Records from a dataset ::
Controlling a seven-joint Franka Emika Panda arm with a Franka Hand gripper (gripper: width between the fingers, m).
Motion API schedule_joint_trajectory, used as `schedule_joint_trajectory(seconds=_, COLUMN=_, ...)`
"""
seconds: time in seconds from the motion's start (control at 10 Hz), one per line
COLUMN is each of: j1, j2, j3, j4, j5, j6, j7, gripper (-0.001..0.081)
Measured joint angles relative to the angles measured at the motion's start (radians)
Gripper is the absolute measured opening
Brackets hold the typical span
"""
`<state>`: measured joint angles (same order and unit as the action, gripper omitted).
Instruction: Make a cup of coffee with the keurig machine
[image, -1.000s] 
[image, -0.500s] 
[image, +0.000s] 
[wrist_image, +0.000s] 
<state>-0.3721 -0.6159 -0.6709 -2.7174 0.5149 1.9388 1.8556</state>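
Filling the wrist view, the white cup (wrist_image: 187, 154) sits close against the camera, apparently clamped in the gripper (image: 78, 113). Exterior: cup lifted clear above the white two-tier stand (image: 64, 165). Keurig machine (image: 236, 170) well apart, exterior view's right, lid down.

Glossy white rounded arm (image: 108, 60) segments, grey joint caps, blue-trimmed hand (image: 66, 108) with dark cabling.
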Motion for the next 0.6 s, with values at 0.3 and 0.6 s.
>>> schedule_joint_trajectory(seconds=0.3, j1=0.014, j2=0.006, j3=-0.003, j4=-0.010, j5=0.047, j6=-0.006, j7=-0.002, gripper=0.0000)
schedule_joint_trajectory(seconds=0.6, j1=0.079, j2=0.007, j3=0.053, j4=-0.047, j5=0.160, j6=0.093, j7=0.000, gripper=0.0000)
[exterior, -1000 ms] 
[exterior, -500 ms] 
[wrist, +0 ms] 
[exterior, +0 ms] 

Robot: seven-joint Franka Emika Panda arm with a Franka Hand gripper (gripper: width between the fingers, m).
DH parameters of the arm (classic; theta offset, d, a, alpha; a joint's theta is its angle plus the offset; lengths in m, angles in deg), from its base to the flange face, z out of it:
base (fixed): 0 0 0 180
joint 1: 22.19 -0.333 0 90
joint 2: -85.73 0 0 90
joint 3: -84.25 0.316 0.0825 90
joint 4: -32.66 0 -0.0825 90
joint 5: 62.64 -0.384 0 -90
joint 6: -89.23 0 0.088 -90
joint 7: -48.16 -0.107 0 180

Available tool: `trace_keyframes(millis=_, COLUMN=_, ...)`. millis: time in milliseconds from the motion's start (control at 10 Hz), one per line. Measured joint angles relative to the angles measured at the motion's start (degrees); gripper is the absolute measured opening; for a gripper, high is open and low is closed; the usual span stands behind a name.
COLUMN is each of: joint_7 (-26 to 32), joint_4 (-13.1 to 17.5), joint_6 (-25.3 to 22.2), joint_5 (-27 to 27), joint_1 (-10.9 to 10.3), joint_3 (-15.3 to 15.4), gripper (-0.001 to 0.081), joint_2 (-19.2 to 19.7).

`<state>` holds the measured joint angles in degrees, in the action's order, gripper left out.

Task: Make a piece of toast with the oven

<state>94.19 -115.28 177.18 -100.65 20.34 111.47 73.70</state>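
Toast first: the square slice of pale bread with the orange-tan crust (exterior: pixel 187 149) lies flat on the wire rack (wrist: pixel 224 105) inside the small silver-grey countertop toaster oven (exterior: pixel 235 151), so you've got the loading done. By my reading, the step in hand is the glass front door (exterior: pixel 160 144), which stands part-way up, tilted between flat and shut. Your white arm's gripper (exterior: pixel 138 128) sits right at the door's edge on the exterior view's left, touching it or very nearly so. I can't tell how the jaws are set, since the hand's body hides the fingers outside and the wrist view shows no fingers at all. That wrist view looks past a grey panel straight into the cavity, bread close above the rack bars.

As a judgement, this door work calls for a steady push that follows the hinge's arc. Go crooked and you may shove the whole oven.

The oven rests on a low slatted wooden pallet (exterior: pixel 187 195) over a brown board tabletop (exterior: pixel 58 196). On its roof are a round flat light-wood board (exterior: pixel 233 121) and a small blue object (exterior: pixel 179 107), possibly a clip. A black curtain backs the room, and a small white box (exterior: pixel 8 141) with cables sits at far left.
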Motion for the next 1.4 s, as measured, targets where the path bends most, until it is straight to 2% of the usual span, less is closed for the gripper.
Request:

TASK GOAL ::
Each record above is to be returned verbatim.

EXERCISE ANSWER ::
Controlling a seven-joint Franka Emika Panda arm with a Franka Hand gripper (gripper: width between the fingers, m).
Motion API schedule_joint_trajectory, used as `schedule_joint_trajectory(seconds=_, COLUMN=_, ...)`
"""
seconds: time in seconds from the motion's start (control at 10 Hz), one per line
COLUMN is each of: j1, j2, j3, j4, j5, j6, j7, gripper (-0.001..0.081)
Measured joint angles relative to the angles measured at the motion's start (radians)
Gripper is the absolute measured opening
Brackets hold the typical span
"""
`<state>`: measured joint angles (same order and unit as the action, gripper omitted).
Instruction: Make a cup of coffee with the keurig machine
[image, -1.000s] 
[image, -0.500s] 
[image, +0.000s] 
[wrist_image, +0.000s] 
<state>-0.3721 -0.6159 -0.6709 -2.7174 0.5149 1.9388 1.8556</state>
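Filling the wrist view, the white cup (wrist_image: 187, 154) sits close against the camera, apparently clamped in the gripper (image: 78, 113). Exterior: cup lifted clear above the white two-tier stand (image: 64, 165). Keurig machine (image: 236, 170) well apart, exterior view's right, lid down.

Glossy white rounded arm (image: 108, 60) segments, grey joint caps, blue-trimmed hand (image: 66, 108) with dark cabling.
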Motion for the next 0.6 s, with values at 0.3 and 0.6 s.
>>> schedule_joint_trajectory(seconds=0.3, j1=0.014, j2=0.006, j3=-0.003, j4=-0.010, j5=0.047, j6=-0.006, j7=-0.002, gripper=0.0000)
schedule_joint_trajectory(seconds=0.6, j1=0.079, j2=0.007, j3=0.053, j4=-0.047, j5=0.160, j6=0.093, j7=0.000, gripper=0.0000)
[exterior, -1000 ms] 
[exterior, -500 ms] 
[wrist, +0 ms] 
[exterior, +0 ms] 

Robot: seven-joint Franka Emika Panda arm with a Franka Hand gripper (gripper: width between the fingers, m).
DH parameters of the arm (classic; theta offset, d, a, alpha; a joint's theta is its angle plus the offset; lengths in m, angles in deg), from its base to the flange face, z out of it:
base (fixed): 0 0 0 180
joint 1: 22.19 -0.333 0 90
joint 2: -85.73 0 0 90
joint 3: -84.25 0.316 0.0825 90
joint 4: -32.66 0 -0.0825 90
joint 5: 62.64 -0.384 0 -90
joint 6: -89.23 0 0.088 -90
joint 7: -48.16 -0.107 0 180

Available tool: `trace_keyframes(millis=_, COLUMN=_, ...)`. millis: time in milliseconds from the motion's start (control at 10 Hz), one per line. Measured joint angles relative to the angles measured at the motion's start (degrees); gripper is the absolute measured opening; for a gripper, high is open and low is closed; the usual span stands behind a name.
COLUMN is each of: joint_7 (-26 to 32), joint_4 (-13.1 to 17.5), joint_6 (-25.3 to 22.2), joint_5 (-27 to 27), joint_1 (-10.9 to 10.3), joint_3 (-15.3 to 15.4), gripper (-0.001 to 0.081), joint_2 (-19.2 to 19.7).

`<state>` holds the measured joint angles in degrees, in the action's order, gripper left out.

Task: Make a piece of toast with the oven

<state>94.19 -115.28 177.18 -100.65 20.34 111.47 73.70</state>
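Toast first: the square slice of pale bread with the orange-tan crust (exterior: pixel 187 149) lies flat on the wire rack (wrist: pixel 224 105) inside the small silver-grey countertop toaster oven (exterior: pixel 235 151), so you've got the loading done. By my reading, the step in hand is the glass front door (exterior: pixel 160 144), which stands part-way up, tilted between flat and shut. Your white arm's gripper (exterior: pixel 138 128) sits right at the door's edge on the exterior view's left, touching it or very nearly so. I can't tell how the jaws are set, since the hand's body hides the fingers outside and the wrist view shows no fingers at all. That wrist view looks past a grey panel straight into the cavity, bread close above the rack bars.

As a judgement, this door work calls for a steady push that follows the hinge's arc. Go crooked and you may shove the whole oven.

The oven rests on a low slatted wooden pallet (exterior: pixel 187 195) over a brown board tabletop (exterior: pixel 58 196). On its roof are a round flat light-wood board (exterior: pixel 233 121) and a small blue object (exterior: pixel 179 107), possibly a clip. A black curtain backs the room, and a small white box (exterior: pixel 8 141) with cables sits at far left.
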Motion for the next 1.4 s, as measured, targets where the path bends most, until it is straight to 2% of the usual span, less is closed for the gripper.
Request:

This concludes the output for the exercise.